**Task objective:**
Determine how many lines below contain the word "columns", then state only that figure.

##### Exercise inputs

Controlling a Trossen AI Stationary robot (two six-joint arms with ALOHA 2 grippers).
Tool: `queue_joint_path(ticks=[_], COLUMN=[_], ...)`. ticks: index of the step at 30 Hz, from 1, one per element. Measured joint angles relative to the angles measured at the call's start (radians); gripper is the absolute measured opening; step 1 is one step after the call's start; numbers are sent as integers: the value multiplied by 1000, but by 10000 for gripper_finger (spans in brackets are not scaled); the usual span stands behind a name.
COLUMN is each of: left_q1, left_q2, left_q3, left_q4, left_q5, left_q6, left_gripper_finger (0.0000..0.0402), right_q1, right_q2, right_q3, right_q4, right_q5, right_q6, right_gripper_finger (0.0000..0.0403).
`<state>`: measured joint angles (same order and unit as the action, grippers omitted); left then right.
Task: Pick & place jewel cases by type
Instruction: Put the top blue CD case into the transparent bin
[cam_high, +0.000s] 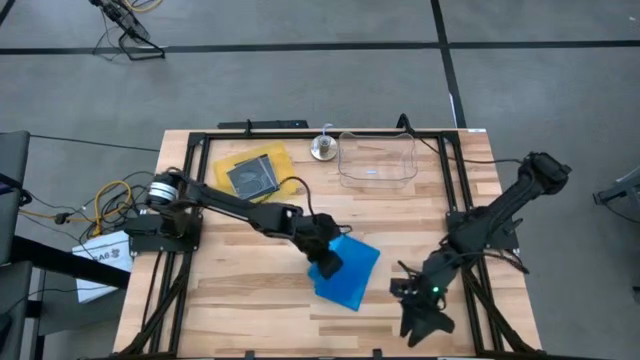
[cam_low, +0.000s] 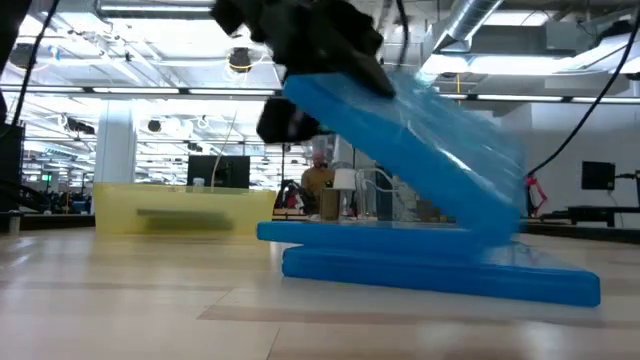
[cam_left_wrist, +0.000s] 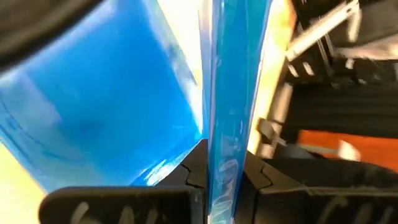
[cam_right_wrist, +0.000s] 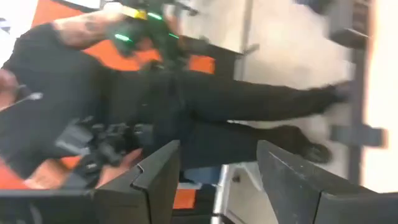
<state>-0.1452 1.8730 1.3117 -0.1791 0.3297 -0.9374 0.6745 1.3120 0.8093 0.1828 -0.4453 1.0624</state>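
Mid-surface (cam_high: 250, 310): left end effector (cam_high: 325, 262) clamped on edge of blue jewel case (cam_low: 420, 140), case tilted, raised end at end effector, far lower corner touching second blue jewel case (cam_low: 440, 272) lying flat directly beneath. Beyond end effector, toward far edge: yellow tray (cam_high: 252, 172) with clear-grey jewel case (cam_high: 250, 177) inside; clear plastic tub (cam_high: 377, 160) to its right. Right end effector (cam_high: 418, 305) well apart near front right corner, fingers (cam_right_wrist: 155, 180) spread, holding nothing. Right wrist view: person's dark clothing.
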Motion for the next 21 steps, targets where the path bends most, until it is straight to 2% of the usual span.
queue_joint_path(ticks=[5, 10, 15, 21], left_q1=[13, 29, 62, 101], left_q2=[-120, -211, -270, -296], left_q3=[0, 1, 2, 2], left_q4=[-136, -147, -155, -134], left_q5=[-190, -376, -482, -586], left_q6=[117, 248, 383, 618], left_gripper_finger=[21, 21, 21, 21], right_q1=[12, 0, -24, -65], right_q2=[-79, -116, -118, -115], right_q3=[0, 0, -1, -1], right_q4=[-248, -429, -460, -467], right_q5=[107, 198, 233, 350], right_q6=[-1, 1, 3, 27], right_gripper_finger=[205, 205, 205, 205])
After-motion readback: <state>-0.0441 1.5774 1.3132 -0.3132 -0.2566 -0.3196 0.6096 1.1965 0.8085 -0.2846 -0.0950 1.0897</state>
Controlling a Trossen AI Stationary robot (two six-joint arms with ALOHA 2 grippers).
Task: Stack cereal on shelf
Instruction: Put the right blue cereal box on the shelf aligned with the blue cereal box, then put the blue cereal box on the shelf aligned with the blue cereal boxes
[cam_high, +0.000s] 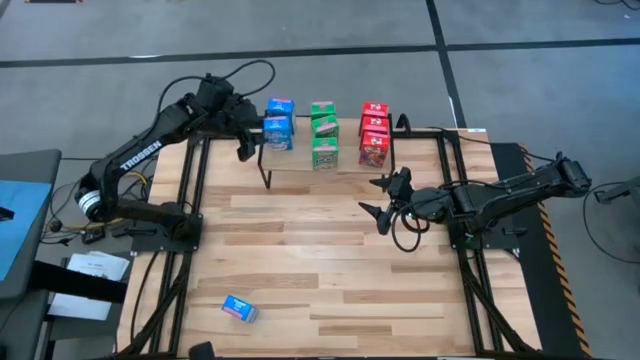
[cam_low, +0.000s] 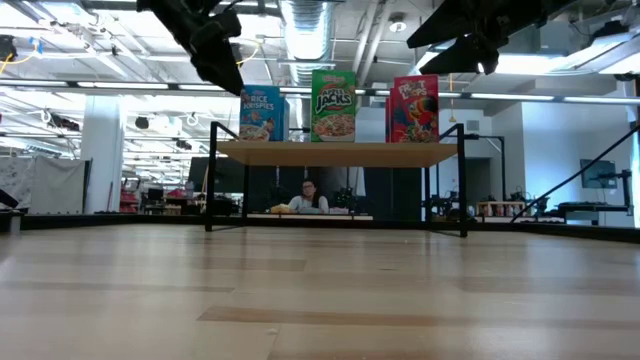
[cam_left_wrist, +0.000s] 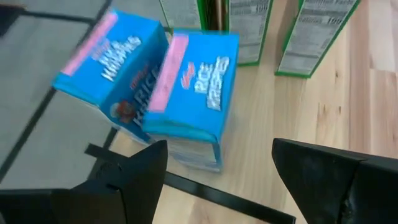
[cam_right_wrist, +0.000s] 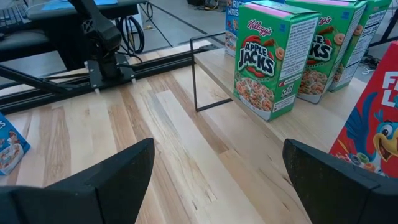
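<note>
While both claws gape | shelf (cam_high: 345, 160) holds eight cereal boxes (cam_high: 323, 135) | one blue box (cam_high: 239, 309) on table.

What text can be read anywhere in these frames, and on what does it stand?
"TROSSEN": left arm.
"Kellogg's APPLE JACKS": front green cereal box.
"RICE KRISPIES": blue cereal box on the shelf.
"RICE KRISPIES": blue box, low view.
"JACKS": green box, low view.
Red boxes, nutrition panels, lone blue box: unreadable.
</note>
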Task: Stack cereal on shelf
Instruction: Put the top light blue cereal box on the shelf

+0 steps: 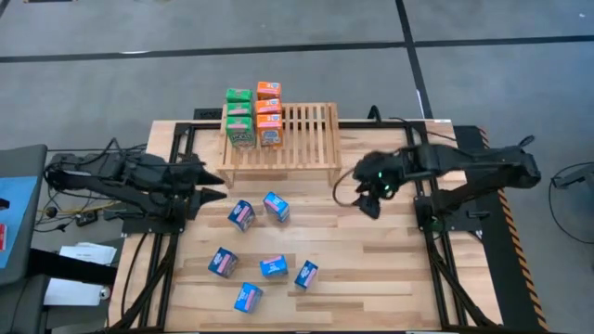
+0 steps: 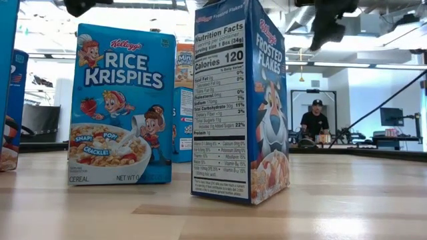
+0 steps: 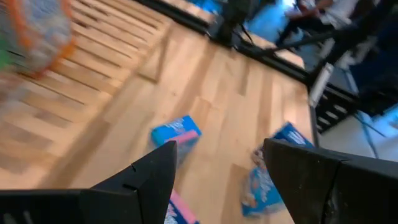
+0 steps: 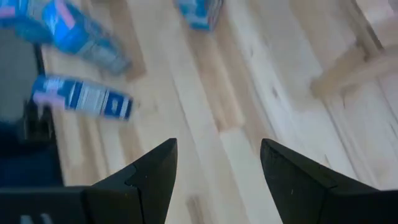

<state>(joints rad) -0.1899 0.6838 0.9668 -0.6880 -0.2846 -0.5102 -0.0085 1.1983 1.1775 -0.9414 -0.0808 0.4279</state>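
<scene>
The light-wood shelf [image 1: 297, 134] stands at the table's far middle. Green cereal boxes [image 1: 239, 116] and orange cereal boxes [image 1: 269, 111] stand on its left part. Several blue cereal boxes lie scattered on the table in front of it, among them one at centre [image 1: 276, 206] and one near the front edge [image 1: 247, 297]. My left gripper [image 1: 218, 183] is open and empty, left of the shelf's left leg. My right gripper [image 1: 369, 202] is open and empty, to the right of the shelf's front, above the table.
In the low view a Rice Krispies box [image 2: 120, 107] and a Frosted Flakes box [image 2: 240, 107] stand upright close to the camera. A person [image 2: 313, 123] sits in the room behind. The shelf's right half [image 1: 316, 130] is bare slats. Bare tabletop [image 1: 390, 269] lies at the right front.
</scene>
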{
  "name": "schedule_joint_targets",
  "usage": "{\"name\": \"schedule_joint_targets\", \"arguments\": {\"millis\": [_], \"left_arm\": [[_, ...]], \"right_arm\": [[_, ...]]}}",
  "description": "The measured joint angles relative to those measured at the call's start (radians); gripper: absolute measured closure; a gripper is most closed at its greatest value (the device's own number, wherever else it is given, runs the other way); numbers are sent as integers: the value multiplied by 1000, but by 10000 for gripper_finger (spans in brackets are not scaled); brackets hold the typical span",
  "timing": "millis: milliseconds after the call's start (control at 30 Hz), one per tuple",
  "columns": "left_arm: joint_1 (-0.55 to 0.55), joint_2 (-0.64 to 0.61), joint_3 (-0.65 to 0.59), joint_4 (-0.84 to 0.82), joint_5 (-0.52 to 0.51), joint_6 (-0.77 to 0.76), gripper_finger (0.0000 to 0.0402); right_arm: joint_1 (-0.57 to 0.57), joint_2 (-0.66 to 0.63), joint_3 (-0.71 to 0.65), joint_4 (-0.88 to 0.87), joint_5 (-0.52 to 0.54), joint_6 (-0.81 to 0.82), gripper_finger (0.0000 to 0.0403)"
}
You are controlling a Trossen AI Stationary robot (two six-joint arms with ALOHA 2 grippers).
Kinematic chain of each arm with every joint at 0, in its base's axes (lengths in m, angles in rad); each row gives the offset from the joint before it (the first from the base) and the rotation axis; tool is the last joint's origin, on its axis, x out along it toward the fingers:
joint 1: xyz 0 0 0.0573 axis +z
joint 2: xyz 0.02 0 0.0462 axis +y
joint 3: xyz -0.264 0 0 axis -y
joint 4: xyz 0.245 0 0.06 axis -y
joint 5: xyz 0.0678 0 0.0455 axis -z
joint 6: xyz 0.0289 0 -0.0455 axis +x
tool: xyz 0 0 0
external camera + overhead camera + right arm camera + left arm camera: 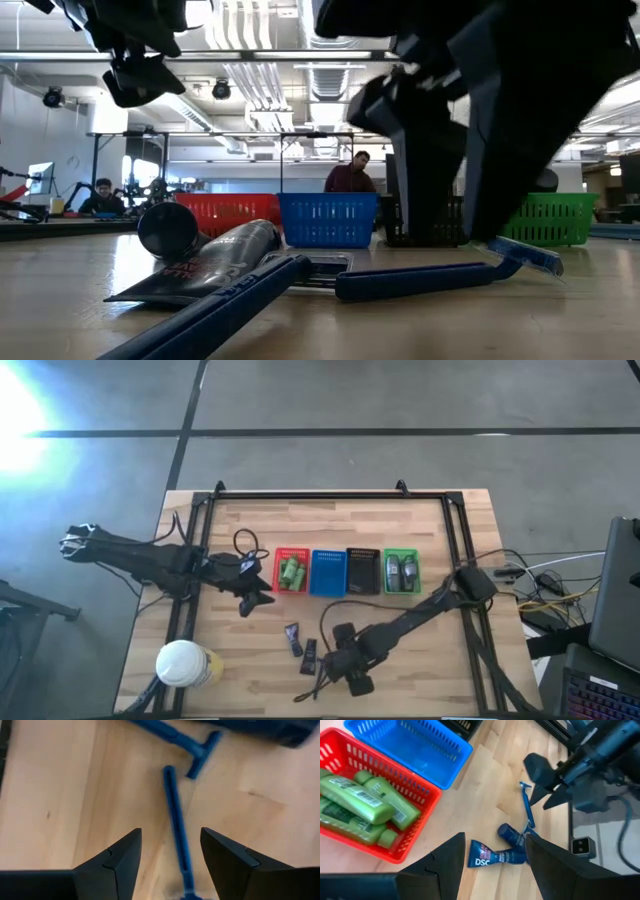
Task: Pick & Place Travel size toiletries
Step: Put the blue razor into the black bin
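Two blue razors lie flat on the wooden table near its front edge; one (177,835) lies between the open fingers of my right gripper (170,865), which hovers above it (338,665), and the other (175,737) lies just beyond. A dark tube (492,856) marked DSC lies beside them, below my open left gripper (492,865), which hangs above the table (252,600) in front of the red basket. Green bottles (357,805) lie in the red basket (291,572). Grey-silver pieces (402,572) lie in the green basket.
Four small baskets stand in a row at mid-table: red, blue (327,572), black (363,572), green (418,572). The blue basket (410,747) shows nothing in it. A yellow container with a white lid (183,663) stands at the front left. People sit in the room behind (350,172).
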Motion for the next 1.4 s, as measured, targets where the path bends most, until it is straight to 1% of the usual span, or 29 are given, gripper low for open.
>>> {"name": "schedule_joint_targets", "arguments": {"millis": [200,333,467,567,667,767,867,933,1000,1067,1167,1267,1300,1367,1400], "left_arm": [[-1,-1,0,-3,42,1,188],[-2,-4,0,-15,49,3,188],[-6,-9,0,-32,57,3,188],[-8,-15,0,-42,64,3,188],[-11,-21,0,-49,65,-4,188],[-12,-28,0,-50,65,-13,188],[-12,-35,0,-51,65,-13,188],[-12,-38,0,-48,64,-13,188],[-12,-38,0,-48,62,-14,188],[-12,-39,0,-42,60,-14,188],[-12,-37,0,-35,48,-14,188],[-12,-37,0,-29,44,-14,188],[-12,-37,0,-29,43,-14,188],[-12,-37,0,-28,42,-14,188],[-12,-37,0,-26,42,-13,188]], "right_arm": [[-5,32,3,-8,-12,19,241],[-16,43,-16,-24,-11,28,286],[-17,62,-20,-31,-16,3,338],[-16,83,-17,-35,-31,-5,368],[-17,80,-10,-55,-55,5,384],[-25,47,-14,-86,-58,60,382],[-40,-10,-23,-153,-61,181,382],[-58,-74,-20,-190,-35,307,383],[-80,-141,-23,-260,24,481,382],[-116,-202,-42,-306,85,703,381],[-197,-302,-107,-368,159,1018,381],[-292,-431,-235,-348,245,1263,381],[-324,-469,-289,-311,270,1322,381],[-383,-527,-396,-170,303,1393,380],[-412,-550,-445,-86,299,1397,380]]}}
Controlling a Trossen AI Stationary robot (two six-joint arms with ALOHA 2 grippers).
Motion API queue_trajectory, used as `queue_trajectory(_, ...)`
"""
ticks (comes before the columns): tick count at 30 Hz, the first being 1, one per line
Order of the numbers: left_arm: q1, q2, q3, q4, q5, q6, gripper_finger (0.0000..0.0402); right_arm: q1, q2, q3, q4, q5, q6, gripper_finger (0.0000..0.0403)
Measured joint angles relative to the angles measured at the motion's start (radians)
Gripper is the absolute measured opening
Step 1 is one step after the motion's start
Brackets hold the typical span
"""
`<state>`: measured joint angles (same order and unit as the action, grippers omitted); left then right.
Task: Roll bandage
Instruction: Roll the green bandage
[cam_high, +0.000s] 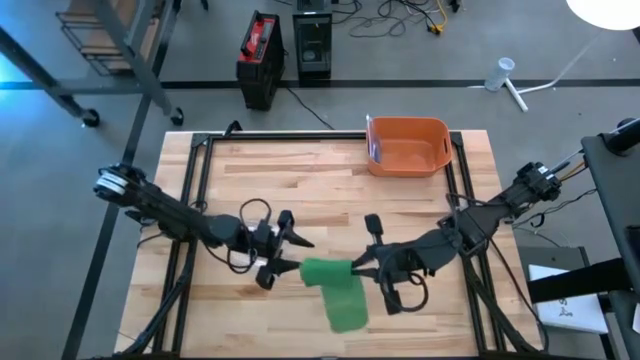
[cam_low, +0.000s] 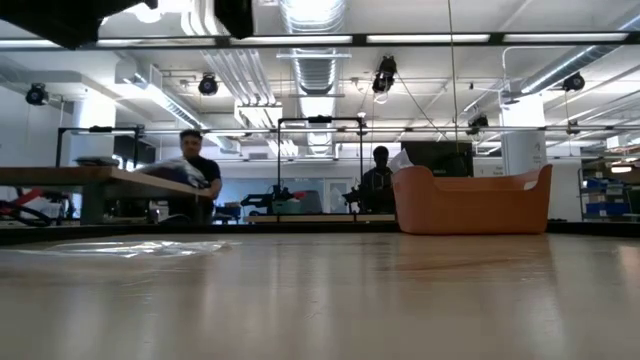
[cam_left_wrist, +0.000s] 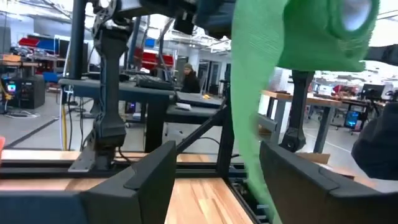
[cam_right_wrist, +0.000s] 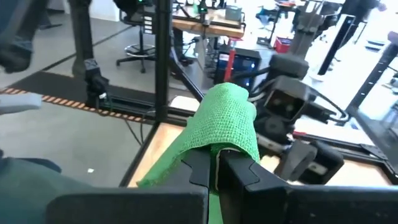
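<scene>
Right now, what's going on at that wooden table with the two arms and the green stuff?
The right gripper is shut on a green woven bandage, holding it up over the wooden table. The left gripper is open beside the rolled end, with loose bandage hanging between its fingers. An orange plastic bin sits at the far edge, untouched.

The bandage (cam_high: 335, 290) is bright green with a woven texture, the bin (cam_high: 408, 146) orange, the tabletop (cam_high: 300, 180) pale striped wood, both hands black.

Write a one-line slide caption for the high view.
Over the wooden table, the right gripper pinches the green bandage while the left gripper waits open beside its roll.
</scene>
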<state>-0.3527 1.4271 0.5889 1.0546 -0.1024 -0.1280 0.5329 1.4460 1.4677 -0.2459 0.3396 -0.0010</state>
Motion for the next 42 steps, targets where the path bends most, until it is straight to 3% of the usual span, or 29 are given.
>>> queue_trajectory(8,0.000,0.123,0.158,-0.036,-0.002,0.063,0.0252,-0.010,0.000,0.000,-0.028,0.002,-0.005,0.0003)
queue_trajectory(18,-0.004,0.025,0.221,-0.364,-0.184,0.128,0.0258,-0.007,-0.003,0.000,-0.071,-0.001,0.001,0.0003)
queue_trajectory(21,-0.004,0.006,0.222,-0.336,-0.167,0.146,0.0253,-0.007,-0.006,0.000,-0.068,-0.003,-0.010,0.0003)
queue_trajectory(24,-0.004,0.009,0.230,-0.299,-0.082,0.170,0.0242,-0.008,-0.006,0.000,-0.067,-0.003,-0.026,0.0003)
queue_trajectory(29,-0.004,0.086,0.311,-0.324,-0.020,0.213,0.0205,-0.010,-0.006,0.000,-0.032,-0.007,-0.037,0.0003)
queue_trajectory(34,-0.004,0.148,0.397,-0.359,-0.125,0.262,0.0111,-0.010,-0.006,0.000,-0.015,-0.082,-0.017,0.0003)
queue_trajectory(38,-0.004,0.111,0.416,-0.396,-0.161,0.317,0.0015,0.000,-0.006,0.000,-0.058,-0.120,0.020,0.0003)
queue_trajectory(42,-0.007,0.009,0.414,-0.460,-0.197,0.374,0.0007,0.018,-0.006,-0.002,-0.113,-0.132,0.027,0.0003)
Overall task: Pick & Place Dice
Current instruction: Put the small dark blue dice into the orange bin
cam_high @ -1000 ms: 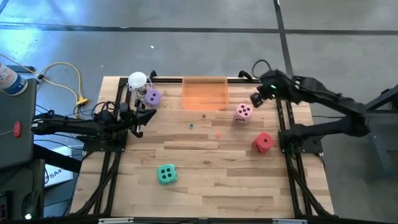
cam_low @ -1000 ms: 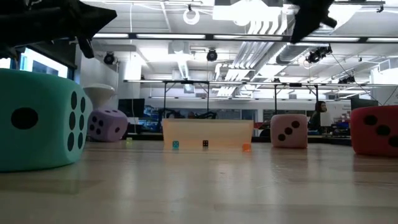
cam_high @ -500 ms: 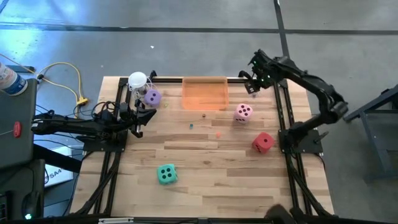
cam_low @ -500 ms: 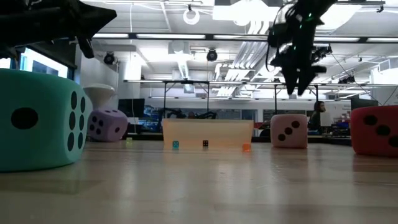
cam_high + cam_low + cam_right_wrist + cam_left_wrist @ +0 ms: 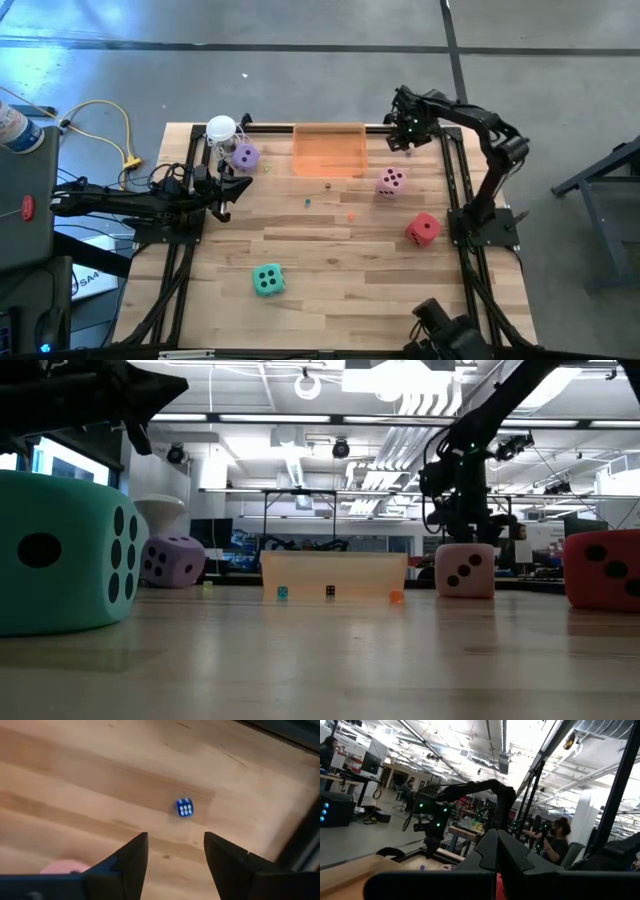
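Observation:
Four soft dice rest on the wooden table: pink (image 5: 391, 181), red (image 5: 423, 228), green-teal (image 5: 267, 280) and purple (image 5: 244, 156). My right gripper (image 5: 405, 137) hangs open near the table's far right corner, pointing down, beyond the pink die (image 5: 465, 570) and touching nothing. In its wrist view, the right gripper (image 5: 175, 845) has bare wood between its fingers, with a tiny blue die (image 5: 184, 806) just ahead. My left gripper (image 5: 235, 185) waits shut at the left, near the purple die, holding nothing.
A translucent orange tray (image 5: 329, 148) stands at the far middle, with a white-topped cup (image 5: 221, 130) at the far left. Tiny dice (image 5: 282, 593) lie on the wood in front of the tray. Black frame rails (image 5: 462, 180) run along both sides. The middle of the table is bare wood.
My right arm has swung in from beyond the table's right edge. Its gripper has come down toward the wood near the far right corner and has tipped until it points straight down. No die has moved.

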Action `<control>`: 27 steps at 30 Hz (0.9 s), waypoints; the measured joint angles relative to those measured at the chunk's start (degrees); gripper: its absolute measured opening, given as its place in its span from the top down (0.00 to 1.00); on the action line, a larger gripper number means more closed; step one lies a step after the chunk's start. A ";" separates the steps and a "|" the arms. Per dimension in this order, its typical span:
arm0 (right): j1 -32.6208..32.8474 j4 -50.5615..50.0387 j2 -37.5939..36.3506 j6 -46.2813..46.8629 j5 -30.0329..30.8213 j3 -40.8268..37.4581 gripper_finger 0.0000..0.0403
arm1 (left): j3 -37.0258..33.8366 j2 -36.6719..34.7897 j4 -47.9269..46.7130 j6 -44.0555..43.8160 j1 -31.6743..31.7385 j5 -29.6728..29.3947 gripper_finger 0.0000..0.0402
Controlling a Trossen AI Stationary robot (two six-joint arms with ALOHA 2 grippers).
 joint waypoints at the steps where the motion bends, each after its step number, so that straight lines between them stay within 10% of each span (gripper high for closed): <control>1: -0.06 0.49 0.47 0.02 0.23 0.00 0.55 | 0.00 -0.01 0.00 0.00 0.00 0.01 1.00; 27: -0.98 6.87 6.92 7.71 3.08 -2.54 0.57 | 0.00 0.00 -0.11 0.02 0.00 0.04 1.00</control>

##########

**Task response:**
2